Last week, Florida Attorney General Ashley Moody urged congressional leadership to pass the Combating Illicit Xylazine Act from U.S. Sen. Catherine Cortez Masto, D-Nev., and U.S. Rep. Jimmy Panetta, D-Calif.
This bill would provide critical measures to combat the widespread illicit use and trafficking of xylazine and help prevent xylazine-related deaths. Moody’s call on Congress follows a surge in overdose deaths nationwide related to xylazine, a potent veterinary medication that is being widely mixed with illicit drugs, such as fentanyl, and is easily obtainable online. Over the past few months, multiple federal agencies, including the U.S. Drug Enforcement Administration, have issued public alerts about the dangers of xylazine.

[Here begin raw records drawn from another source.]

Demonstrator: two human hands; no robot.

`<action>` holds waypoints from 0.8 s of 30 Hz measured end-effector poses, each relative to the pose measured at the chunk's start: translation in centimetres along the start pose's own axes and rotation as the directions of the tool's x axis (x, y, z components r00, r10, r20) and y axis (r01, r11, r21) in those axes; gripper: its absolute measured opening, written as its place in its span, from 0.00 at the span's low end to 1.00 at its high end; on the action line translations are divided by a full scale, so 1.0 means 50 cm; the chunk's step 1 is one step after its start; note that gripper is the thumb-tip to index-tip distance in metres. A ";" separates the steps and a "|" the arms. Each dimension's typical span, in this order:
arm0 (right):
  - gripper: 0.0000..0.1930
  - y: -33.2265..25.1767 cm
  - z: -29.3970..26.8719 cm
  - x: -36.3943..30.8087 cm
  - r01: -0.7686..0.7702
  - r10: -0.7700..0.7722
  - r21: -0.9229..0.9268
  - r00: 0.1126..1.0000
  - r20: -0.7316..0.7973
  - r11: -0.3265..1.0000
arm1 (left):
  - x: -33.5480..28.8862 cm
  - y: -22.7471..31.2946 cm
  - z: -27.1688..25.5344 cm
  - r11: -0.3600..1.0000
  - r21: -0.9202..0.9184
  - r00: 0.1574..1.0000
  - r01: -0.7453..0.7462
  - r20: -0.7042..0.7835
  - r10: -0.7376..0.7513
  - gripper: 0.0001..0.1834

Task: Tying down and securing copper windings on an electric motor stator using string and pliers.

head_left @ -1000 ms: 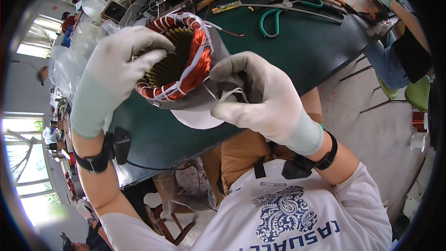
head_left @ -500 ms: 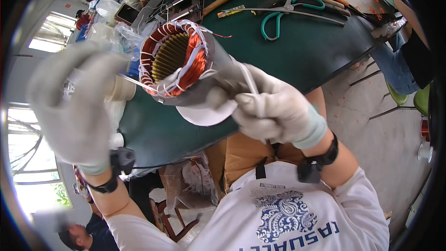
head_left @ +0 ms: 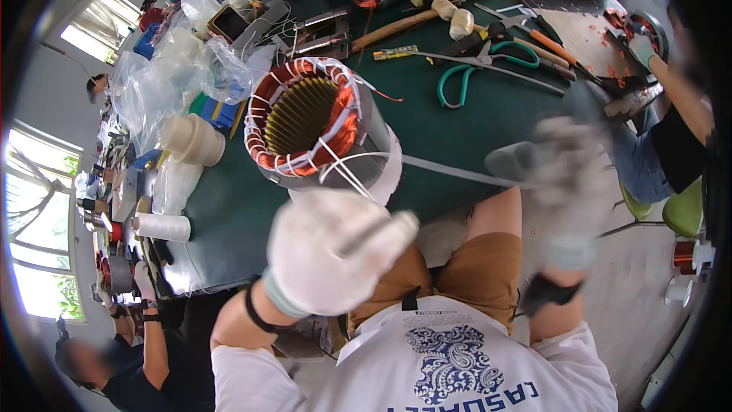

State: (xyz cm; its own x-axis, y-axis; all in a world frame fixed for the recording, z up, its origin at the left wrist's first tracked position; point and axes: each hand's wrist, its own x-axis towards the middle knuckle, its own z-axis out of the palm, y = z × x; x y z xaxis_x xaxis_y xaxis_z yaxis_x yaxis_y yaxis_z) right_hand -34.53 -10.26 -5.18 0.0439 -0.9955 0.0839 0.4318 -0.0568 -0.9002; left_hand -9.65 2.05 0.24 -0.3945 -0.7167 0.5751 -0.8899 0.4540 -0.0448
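The motor core (head_left: 324, 123) stands tilted on the table's near side, its open end facing up, with copper windings (head_left: 348, 128) bound in white around the rim. In the last second the hands have left its sides: the left, which was at the bore and then out to the left, is now just in front of the core, and the right has swung out well to the right. That leaves the bore uncovered and a white strip (head_left: 457, 171) drawn straight from the near rim, so the lacing looks to be at a pulling-through moment. The right hand (head_left: 564, 164) appears to grip that strip (it is badly blurred, so its fingers are unclear). The left hand (head_left: 335, 252) is loosely curled, near loose strands; I cannot tell whether it holds any. Farther out on the dark green table (head_left: 232, 233) lie green-handled scissors (head_left: 485, 59) and a wooden-handled mallet (head_left: 396, 30), with clear plastic bags (head_left: 133, 84) and a white thread spool (head_left: 162, 226) to the left. Another person's gloved hand (head_left: 642, 49) works at the far right; someone in dark clothing (head_left: 152, 370) sits at the near left, below bright windows (head_left: 47, 217).
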 end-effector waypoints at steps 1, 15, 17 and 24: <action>0.12 0.005 0.076 -0.004 -0.148 0.189 -0.141 0.915 0.356 0.979 | -0.019 0.004 0.018 0.989 -0.137 0.998 0.054 0.037 -0.050 0.18; 0.14 0.141 0.213 -0.067 -0.173 0.033 0.095 0.618 0.786 0.980 | -0.047 -0.136 0.024 0.979 0.043 0.962 0.198 -0.201 -0.186 0.19; 0.13 0.149 0.211 -0.052 -0.133 0.055 0.026 0.571 0.819 0.991 | -0.050 -0.138 0.015 0.976 0.044 0.971 0.216 -0.120 -0.209 0.27; 0.05 0.183 0.213 -0.083 0.244 -0.179 0.009 0.686 0.705 0.970 | 0.006 -0.111 0.032 0.917 0.066 0.916 0.393 -0.109 -0.385 0.16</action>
State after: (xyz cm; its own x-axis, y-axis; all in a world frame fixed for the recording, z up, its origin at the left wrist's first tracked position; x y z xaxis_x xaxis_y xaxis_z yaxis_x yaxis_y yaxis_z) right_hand -21.15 -5.84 -9.21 0.5884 -0.6192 0.5201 0.4376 -0.2970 -0.8487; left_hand -5.21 -1.52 -0.63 0.0060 -0.7737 0.6335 -0.9863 0.1000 0.1314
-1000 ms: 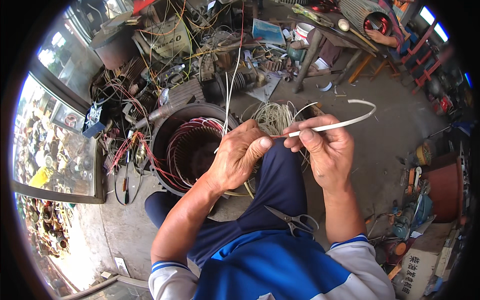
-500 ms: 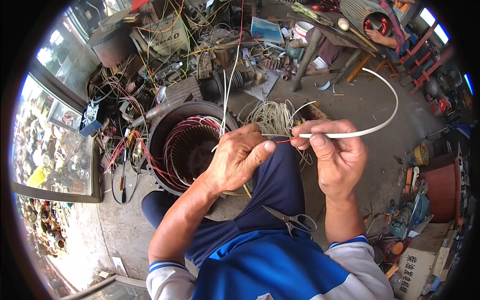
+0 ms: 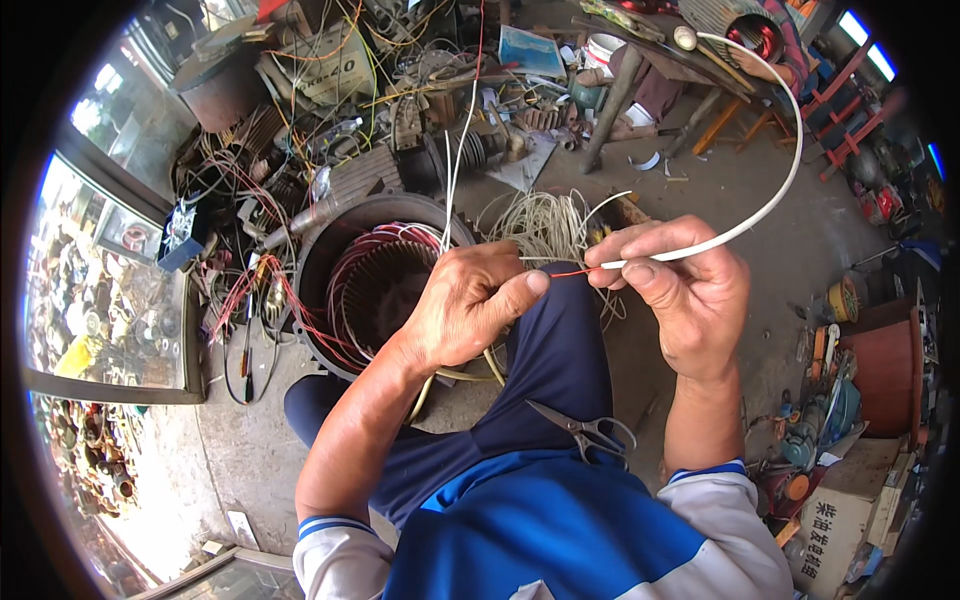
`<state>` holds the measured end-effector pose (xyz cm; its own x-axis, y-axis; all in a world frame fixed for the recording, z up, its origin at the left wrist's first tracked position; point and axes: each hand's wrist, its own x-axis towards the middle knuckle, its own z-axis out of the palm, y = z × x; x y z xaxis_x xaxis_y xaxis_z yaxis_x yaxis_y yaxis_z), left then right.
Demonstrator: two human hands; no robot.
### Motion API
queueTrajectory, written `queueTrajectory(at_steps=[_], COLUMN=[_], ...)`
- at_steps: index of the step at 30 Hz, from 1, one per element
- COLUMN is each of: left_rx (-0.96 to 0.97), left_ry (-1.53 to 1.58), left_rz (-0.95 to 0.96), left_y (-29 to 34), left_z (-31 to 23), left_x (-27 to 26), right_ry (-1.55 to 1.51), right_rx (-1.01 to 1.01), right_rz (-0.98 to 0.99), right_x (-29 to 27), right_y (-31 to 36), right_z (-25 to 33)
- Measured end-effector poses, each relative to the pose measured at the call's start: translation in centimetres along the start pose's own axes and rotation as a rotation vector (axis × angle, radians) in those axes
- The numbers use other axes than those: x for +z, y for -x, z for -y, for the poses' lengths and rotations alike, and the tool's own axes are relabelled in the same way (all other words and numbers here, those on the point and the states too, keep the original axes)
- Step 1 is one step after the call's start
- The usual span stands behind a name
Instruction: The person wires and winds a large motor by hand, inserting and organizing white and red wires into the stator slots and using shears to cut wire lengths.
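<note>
My left hand (image 3: 468,305) pinches a thin red wire (image 3: 570,273) between thumb and fingers. To its right, my right hand (image 3: 685,295) is closed on a white sleeving tube (image 3: 765,205), whose near end surrounds the red wire. The tube's other end arcs up and away. Beneath my left hand stands a round motor stator (image 3: 330,235) with red and white windings inside its slotted core. White sleeved leads (image 3: 455,180) rise from it past my left knuckles. Scissors (image 3: 585,432) lie on my lap.
A coil of white tubing (image 3: 540,225) sits beyond my knee. Tangled wires and motor parts (image 3: 345,185) crowd the far left. At the far right, a person's hand (image 3: 765,68) is by another stator near a wooden table (image 3: 670,65). A cardboard box (image 3: 835,515) stands near right.
My right hand has shifted slightly right and up with the tube, whose free end now arcs higher and farther away. My left hand stays nearly in place.
</note>
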<state>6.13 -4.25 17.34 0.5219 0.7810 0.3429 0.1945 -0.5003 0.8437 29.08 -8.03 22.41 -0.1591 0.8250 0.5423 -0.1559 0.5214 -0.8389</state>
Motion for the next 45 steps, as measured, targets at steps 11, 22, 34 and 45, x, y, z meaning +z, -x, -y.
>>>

“Xylazine burst onto the illicit substances scene this year exacerbating the worst overdose crisis we have ever seen. This flesh-eating zombie drug is being combined with extremely deadly fentanyl and for months we have been fighting to educate the public about its dangers. I urge all members of Congress to support the important Combatting Illicit Xylazine Act,” Moody said.
Xylazine is only approved by the U.S. Food and Drug Administration as a veterinary medicine used to sedate and relieve pain in large animals. In humans, xylazine is known to depress breathing and heart rate, lower blood pressure, and cause unconsciousness, necrosis and even death. Xylazine is not an opioid; thus, existing medications like naloxone are not effective in reversing the drug’s effects even if used with opioids.

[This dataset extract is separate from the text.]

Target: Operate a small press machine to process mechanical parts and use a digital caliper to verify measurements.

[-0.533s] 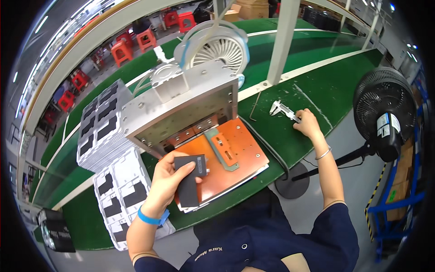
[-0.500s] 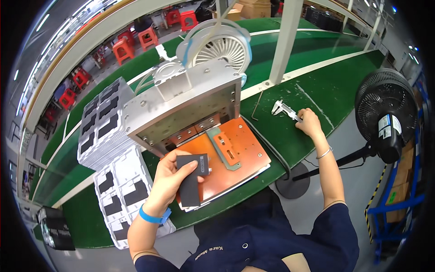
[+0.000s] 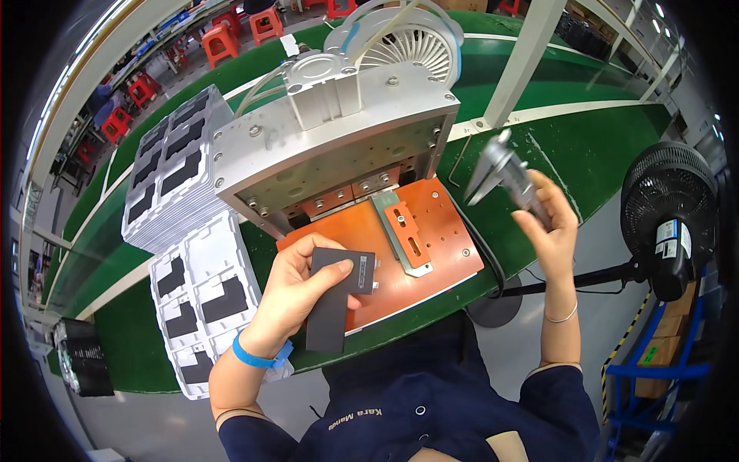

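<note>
My left hand (image 3: 296, 289) grips a flat black L-shaped battery (image 3: 329, 308), thumb on its face and fingers behind. Small metal tabs show at the battery's right edge. On the right, my right hand (image 3: 553, 223) is closed around a caliper (image 3: 504, 173), lifted above the green bench with its jaws pointing away from me; motion blurs it a little. Between the hands lies an orange base plate (image 3: 450, 242) with a slotted orange block (image 3: 404, 231) bolted on it. Behind that stands a metal press fixture (image 3: 331, 150) with a cylinder on top.
At the left, a white tray (image 3: 219, 269) holds several black L-shaped pieces, beside a tall tray stack (image 3: 173, 173). A hex key (image 3: 459, 162) lies near the bench post (image 3: 523, 65). A black fan (image 3: 666, 212) stands at the right, a white fan (image 3: 408, 46) behind the fixture.
My right hand has picked the caliper up off the bench and brought it nearer, turning it. The left hand still holds the battery. The whole view has shifted slightly.
</note>
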A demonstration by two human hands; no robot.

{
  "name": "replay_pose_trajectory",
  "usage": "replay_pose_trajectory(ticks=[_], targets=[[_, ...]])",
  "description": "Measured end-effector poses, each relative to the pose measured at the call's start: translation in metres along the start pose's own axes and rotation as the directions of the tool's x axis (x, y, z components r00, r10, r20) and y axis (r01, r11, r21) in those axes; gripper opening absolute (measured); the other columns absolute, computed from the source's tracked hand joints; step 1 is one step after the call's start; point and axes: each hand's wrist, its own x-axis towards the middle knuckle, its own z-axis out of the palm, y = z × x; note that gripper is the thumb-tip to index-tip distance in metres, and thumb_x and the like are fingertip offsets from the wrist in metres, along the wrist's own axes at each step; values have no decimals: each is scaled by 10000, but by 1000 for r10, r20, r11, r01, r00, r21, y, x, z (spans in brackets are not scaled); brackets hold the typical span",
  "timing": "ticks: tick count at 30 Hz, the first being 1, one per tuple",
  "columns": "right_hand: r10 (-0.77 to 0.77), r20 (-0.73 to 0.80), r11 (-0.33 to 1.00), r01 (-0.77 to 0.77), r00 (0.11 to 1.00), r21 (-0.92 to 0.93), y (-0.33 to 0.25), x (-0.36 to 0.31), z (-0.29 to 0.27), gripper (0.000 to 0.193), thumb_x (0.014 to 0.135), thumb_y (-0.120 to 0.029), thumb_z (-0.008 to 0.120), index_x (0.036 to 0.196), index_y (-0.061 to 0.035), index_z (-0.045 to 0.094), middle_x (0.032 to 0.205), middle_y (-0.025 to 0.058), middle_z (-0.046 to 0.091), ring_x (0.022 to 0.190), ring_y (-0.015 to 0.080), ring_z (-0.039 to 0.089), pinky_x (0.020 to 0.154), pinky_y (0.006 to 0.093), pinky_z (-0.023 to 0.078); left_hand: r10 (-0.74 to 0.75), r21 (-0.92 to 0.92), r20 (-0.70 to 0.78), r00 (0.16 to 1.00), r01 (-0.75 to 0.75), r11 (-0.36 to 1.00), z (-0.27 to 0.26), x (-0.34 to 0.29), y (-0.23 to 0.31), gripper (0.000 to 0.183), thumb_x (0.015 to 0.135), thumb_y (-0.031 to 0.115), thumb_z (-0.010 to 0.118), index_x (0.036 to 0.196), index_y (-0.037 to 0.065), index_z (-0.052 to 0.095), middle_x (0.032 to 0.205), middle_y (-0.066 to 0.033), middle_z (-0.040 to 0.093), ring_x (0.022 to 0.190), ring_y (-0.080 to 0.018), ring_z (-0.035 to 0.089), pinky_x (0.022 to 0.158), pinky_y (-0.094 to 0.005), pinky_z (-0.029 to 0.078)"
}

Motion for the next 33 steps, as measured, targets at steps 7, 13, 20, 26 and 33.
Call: replay_pose_trajectory(ticks=[7, 13, 20, 26, 33], targets=[[-338, 259, 901, 390, 905, -189, -52, -2, 41, 470, 680, -179, 886, 1119, -64, 763, 830, 54, 694, 641, 152, 638, 555, 266, 508, -35, -16, 33, 999, 36, 999, 4, -2, 2, 141, 943, 53, 661, 1018, -10, 560, 915, -165, 705, 718, -224, 738, 604, -297, 629], [-357, 265, 900, 406, 896, -158, -48, -5, 46, 470, 684, -188, 886, 1120, -63, 762, 830, 50, 691, 642, 146, 640, 555, 262, 512, -42, -15, 40, 998, 42, 999, 3, -2, 1, 145, 946, 58, 664, 1016, -13, 558, 908, -170, 704, 750, -238, 743, 614, -303, 637], [-378, 240, 896, 419, 894, -148, -44, -7, 50, 456, 689, -195, 884, 1112, -68, 766, 811, 41, 674, 627, 141, 634, 537, 256, 501, -28, -4, 3, 1000, 28, 1000, 8, -3, 2, 136, 933, 51, 658, 999, 1, 550, 894, -172, 708, 648, -208, 718, 562, -281, 611], [-430, 201, 870, 464, 880, -167, -39, -9, 53, 454, 680, -214, 886, 1097, -76, 770, 816, 37, 669, 614, 149, 615, 526, 265, 484, -24, 3, 2, 1000, 24, 1000, 8, -2, 1, 132, 932, 46, 651, 994, 5, 542, 896, -178, 708, 647, -212, 719, 560, -283, 611], [-499, 165, 836, 523, 851, -166, -36, -11, 55, 454, 664, -207, 895, 1084, -87, 772, 825, 36, 669, 610, 153, 612, 522, 264, 474, -20, 0, -16, 1000, 20, 1000, 8, -2, 1, 125, 921, 36, 644, 980, 13, 537, 896, -182, 709, 600, -202, 709, 529, -275, 601]])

According to DEA, a dramatic increase in xylazine-related overdose deaths across the U.S. occurred between 2020 and 2021, with an increase of 1,127 percent in the Southern region, 750 percent in the Western region, 516 percent in the Mideast region and 103 percent in the Northeast region. Additionally, in 2022, approximately 23 percent of fentanyl powder and 7 percent of fentanyl pills seized by the DEA contained xylazine.
In a letter to congressional leaders, Attorney Moody urged lawmakers to pass the Combating Illicit Xylazine Act. The bill federally schedules the dangerous drug and allows DEA to track manufacturing and sales of xylazine to ensure it is not diverted, among other measures.

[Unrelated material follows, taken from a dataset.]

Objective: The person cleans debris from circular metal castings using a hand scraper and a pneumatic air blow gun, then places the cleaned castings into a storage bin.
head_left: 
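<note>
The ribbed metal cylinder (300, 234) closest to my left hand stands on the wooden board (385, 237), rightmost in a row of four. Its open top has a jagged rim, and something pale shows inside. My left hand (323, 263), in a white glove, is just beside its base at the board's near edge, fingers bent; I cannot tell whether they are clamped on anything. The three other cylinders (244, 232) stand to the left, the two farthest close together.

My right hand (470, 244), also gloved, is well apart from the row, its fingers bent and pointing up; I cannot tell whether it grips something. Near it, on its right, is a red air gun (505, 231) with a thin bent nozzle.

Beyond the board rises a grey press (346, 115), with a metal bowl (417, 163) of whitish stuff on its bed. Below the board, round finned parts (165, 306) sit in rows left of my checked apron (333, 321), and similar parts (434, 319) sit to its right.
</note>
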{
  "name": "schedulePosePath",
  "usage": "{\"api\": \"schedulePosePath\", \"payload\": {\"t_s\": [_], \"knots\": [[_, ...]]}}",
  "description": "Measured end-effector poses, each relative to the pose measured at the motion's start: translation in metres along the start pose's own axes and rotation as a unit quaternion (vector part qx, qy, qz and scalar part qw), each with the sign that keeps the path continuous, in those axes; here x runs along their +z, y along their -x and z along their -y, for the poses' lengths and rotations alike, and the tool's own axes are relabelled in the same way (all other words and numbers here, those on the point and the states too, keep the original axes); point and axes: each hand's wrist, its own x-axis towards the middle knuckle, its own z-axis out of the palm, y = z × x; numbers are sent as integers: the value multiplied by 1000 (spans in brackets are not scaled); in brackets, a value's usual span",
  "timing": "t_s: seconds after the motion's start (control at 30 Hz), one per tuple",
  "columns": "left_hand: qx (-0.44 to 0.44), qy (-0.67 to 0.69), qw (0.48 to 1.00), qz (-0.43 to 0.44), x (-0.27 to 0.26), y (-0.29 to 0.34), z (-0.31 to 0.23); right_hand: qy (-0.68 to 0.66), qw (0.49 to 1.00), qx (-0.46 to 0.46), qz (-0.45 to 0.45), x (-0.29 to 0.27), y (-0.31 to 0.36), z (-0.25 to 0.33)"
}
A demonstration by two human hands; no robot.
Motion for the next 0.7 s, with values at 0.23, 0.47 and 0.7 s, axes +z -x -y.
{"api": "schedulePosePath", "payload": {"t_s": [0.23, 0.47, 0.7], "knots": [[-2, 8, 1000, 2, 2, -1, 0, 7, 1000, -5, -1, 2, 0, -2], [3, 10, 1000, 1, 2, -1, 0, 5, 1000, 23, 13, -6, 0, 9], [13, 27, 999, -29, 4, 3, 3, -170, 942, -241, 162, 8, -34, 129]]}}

Moody began warning about the dangers and prominence of xylazine in March.
In addition to Moody, the attorneys general of the following states and territories signed the letter: Alabama, Alaska, Arizona, Arkansas, California, Colorado, Connecticut, Delaware, District of Columbia, Georgia, Hawaii, Illinois, Indiana, Kentucky, Louisiana, Maryland, Michigan, Minnesota, Missouri, Nevada, New Hampshire, New Mexico, New York, North Carolina, Oklahoma, Oregon, Pennsylvania, Rhode Island, South Carolina, South Dakota, Tennessee, Texas, Utah, Vermont, Virginia, Washington, West Virginia, Wisconsin.
U.S. Reps. Aaron Bean, R-Fla., and Gus Bilirakis, R-Fla., are co-sponosring Panetta’s bill in the House.